Additionally, many traders bought Yuga’s ApeCoin in order to make the purchase. ApeCoin, you may remember, was airdropped to all holders of Bored Apes in March. 10,094 coins appeared in each holder’s wallet, which is equivalent to $150,000 at current prices. Of course, already owning an Ape, which currently has a floor price around $300,000, means those who got airdropped the ApeCoin were already doing “well”.

Not to mention the fact that the tokenomics of ApeCoin are very lobsided, with 15% of supply retained by Yuga Labs, 14% going to BAYC founders, 15% to the first BAYC owners, and 8% who worked on the DAO launch. For those counting, that adds up to over half the supply.

This week’s Otherside mint was meant to finally be a route for “normies” to enter the ecosystem. Yet most were unable to do so due to the gas war, and more were further hurt by the fact that ApeCoin plummeted 40% after the mint issues. The bagholders there, of course, are those same normies who failed to convert that ApeCoin into what they wanted – Otherside land.

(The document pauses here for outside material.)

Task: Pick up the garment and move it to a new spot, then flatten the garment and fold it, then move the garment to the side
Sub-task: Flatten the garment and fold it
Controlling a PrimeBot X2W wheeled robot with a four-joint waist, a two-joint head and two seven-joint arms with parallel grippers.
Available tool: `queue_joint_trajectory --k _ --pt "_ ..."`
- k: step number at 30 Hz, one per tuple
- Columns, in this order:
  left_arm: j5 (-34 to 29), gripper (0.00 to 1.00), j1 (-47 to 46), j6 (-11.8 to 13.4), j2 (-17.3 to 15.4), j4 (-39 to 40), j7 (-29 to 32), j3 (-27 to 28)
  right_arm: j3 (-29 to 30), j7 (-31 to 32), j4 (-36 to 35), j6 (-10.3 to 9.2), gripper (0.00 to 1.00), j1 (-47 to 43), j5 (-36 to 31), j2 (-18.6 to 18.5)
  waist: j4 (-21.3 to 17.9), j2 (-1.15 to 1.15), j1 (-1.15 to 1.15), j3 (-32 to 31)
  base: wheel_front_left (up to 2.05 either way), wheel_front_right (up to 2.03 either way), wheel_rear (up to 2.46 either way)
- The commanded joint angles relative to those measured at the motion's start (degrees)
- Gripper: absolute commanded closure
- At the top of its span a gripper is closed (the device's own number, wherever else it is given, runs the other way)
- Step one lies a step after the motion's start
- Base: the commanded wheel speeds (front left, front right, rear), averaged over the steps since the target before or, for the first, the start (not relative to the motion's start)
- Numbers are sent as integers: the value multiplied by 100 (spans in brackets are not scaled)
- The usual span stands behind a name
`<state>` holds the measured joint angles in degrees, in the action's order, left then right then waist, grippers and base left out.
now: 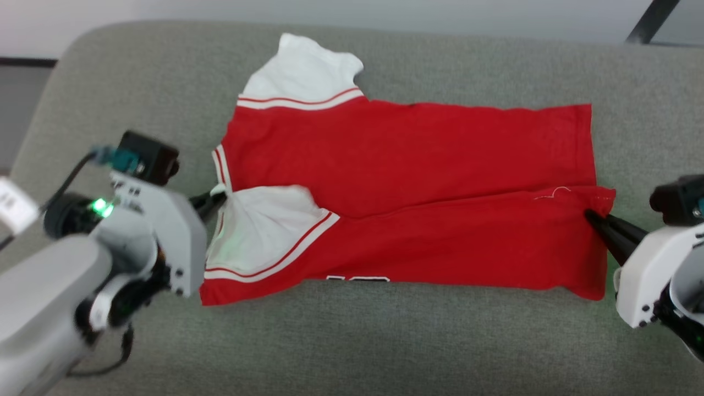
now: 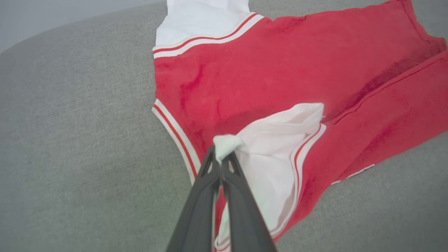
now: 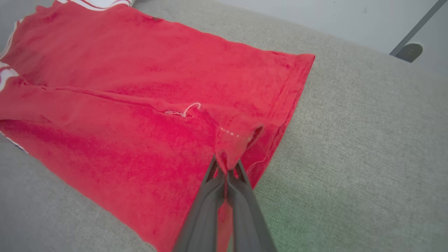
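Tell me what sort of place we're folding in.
Probably an indoor room, living-room style or a lab mock-up: the garment lies on a grey fabric cushion like a sofa seat, with a plain pale wall behind and a dark slanted strut past it.

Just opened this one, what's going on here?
The robot is mid-fold on the jersey, which lies on a grey cushion. The left gripper is shut on the tip of a white sleeve, the right gripper on a red hem corner. The near long edge is folded in over the body; black lettering peeks out below the fold.
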<state>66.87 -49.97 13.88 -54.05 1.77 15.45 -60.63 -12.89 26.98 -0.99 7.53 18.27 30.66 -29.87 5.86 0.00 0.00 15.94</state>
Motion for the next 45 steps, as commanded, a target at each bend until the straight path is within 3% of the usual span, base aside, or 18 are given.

As I said above, crypto was meant to be a fairer system; a more accessible, open and democratic monetary environment. Tell me, what exactly is fair here? A browse on Twitter will see Ape holders lambasting those complaining about Saturday’s mint for not having the courage or means to pay the gas elevated gas fees. HFSP, or NGMI, are the common acronyms to those who failed to secure a plot of land. I wonder how different their attitude would be had they not got their hands on an Ape before the price rocketed up to where it is now.

As a diehard crypto fan, who spends half his time defending the industry to sceptics in trad-fi and beyond, it’s an upsetting day. It’s symbolic of one of the oft-criticised features of crypto – the centralisation of wealth. This was always meant to be the place for the underdog, where anybody could make themselves into a somebody.

Signing Off

I’ll likely be written off as a disgruntled nobody; a normie who is sad they don’t have a piece of the BAYC empire. Honestly, that’s kind of true – I own no part of Yuga, and I am sad, but not for that reason.  I’m sad because I love crypto, and I love the opportunities it presents. What I see in Yuga right now is the opposite of what gets me so excited to be in this space; the opposite of why I quite my trad-fi job to make the leap across. 

Sure, it would be nice to be in the Bored Ape Yacht Club for financial reasons. But right now, it’s more like a Bored Ape 1% Club. 

I may be staying poor, but at least I’ll have fun doing so.